### [Required work]
Every record here needs to be written out again exactly.

### [Available data]
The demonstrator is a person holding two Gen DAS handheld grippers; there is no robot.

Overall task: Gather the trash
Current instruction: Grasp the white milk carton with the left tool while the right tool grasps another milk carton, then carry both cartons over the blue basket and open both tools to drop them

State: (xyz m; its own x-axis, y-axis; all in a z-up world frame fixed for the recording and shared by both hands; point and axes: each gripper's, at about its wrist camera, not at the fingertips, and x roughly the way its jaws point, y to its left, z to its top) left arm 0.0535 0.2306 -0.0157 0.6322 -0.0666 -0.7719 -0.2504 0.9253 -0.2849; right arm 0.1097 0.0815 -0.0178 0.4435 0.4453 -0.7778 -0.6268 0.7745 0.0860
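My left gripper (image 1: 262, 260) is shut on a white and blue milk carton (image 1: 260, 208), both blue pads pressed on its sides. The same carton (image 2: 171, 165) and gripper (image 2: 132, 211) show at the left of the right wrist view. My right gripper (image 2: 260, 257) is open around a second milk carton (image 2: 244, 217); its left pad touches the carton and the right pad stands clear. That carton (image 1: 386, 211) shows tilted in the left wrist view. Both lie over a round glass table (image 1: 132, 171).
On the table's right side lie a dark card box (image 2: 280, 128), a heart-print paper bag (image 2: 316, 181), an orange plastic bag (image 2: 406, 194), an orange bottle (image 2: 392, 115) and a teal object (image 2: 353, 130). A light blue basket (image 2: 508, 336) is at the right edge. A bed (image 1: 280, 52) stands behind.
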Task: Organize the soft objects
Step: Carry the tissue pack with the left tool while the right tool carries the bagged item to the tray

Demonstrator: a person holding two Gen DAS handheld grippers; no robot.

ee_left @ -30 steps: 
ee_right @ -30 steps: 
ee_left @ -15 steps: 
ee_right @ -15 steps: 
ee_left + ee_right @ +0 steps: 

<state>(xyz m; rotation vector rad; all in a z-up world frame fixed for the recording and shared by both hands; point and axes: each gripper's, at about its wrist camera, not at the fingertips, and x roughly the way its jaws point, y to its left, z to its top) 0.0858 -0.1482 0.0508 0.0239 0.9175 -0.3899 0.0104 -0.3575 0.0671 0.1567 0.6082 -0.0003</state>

### [Answer to this problem]
The demonstrator is a person holding two Gen DAS handheld grippers; there is no robot.

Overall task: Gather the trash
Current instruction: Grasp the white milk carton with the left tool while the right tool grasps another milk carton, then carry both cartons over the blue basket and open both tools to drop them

State: (xyz m; its own x-axis, y-axis; all in a z-up world frame fixed for the recording and shared by both hands; point and axes: each gripper's, at about its wrist camera, not at the fingertips, and x roughly the way its jaws point, y to its left, z to its top) left arm 0.0535 0.2306 -0.0157 0.6322 -0.0666 -0.7719 -0.2504 0.9253 -0.2849; right arm 0.1097 0.0815 -0.0178 0.4435 0.4453 -0.7778 -0.6268 0.7745 0.0860
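My left gripper (image 1: 262, 260) is shut on a white and blue milk carton (image 1: 260, 208), both blue pads pressed on its sides. The same carton (image 2: 171, 165) and gripper (image 2: 132, 211) show at the left of the right wrist view. My right gripper (image 2: 260, 257) is open around a second milk carton (image 2: 244, 217); its left pad touches the carton and the right pad stands clear. That carton (image 1: 386, 211) shows tilted in the left wrist view. Both lie over a round glass table (image 1: 132, 171).
On the table's right side lie a dark card box (image 2: 280, 128), a heart-print paper bag (image 2: 316, 181), an orange plastic bag (image 2: 406, 194), an orange bottle (image 2: 392, 115) and a teal object (image 2: 353, 130). A light blue basket (image 2: 508, 336) is at the right edge. A bed (image 1: 280, 52) stands behind.
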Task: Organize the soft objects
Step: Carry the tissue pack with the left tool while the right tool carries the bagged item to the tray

Demonstrator: a person holding two Gen DAS handheld grippers; no robot.

ee_left @ -30 steps: 
ee_right @ -30 steps: 
ee_left @ -15 steps: 
ee_right @ -15 steps: 
ee_left + ee_right @ +0 steps: 

<state>(xyz m; rotation vector rad; all in a z-up world frame fixed for the recording and shared by both hands; point and axes: each gripper's, at about its wrist camera, not at the fingertips, and x roughly the way its jaws point, y to its left, z to its top) 0.0858 -0.1482 0.0508 0.0239 0.9175 -0.3899 0.0104 -0.3575 0.0671 0.1567 0.6082 -0.0003</state>

That concludes the answer to the exercise.